> _PROBLEM TO SOLVE_: Reproduce all of the data below without alteration; exclude every picture.

> _DATA PROVIDED_:
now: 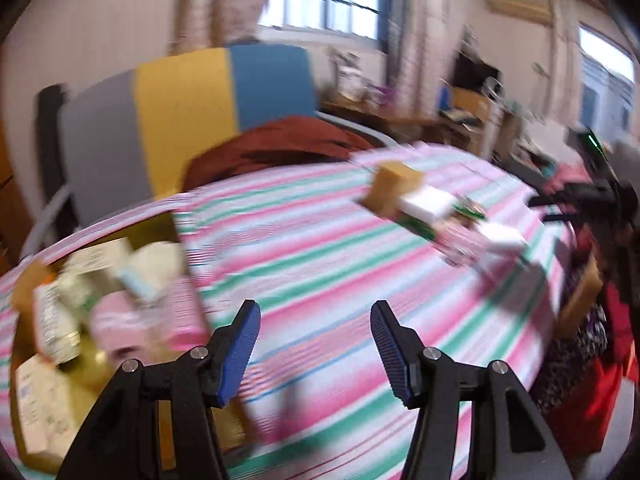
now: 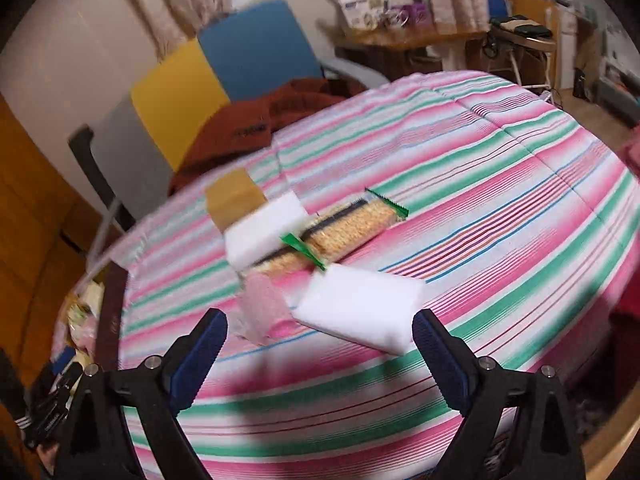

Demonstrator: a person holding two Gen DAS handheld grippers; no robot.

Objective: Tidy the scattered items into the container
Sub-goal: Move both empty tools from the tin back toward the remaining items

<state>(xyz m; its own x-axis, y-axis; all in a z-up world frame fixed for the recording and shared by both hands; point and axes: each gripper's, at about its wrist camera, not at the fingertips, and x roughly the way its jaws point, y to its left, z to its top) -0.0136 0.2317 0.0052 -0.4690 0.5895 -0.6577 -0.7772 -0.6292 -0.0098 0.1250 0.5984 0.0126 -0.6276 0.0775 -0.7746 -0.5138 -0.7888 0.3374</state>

> _RESPONSE FOR THIS EXERCISE_:
now: 
now: 

Demonstrator: a person holding two Gen DAS handheld grippers; no robot.

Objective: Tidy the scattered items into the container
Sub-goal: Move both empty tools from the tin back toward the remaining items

<state>(xyz m; its own x-axis, y-axis; all in a z-up world frame fixed for the recording and shared by both hands; point and axes: each gripper's, at about its wrist camera, not at the fingertips, and x roughly the way its jaws point, y to its left, z to its top) -0.0136 0.2317 0.0052 -0.4690 0.5895 -0.6577 -0.7772 -0.6292 -0.0098 0.1250 0.5984 0.0126 -0.6276 0.0775 -0.7746 -0.5138 -0.7888 0.3374</state>

This exercise is now finished.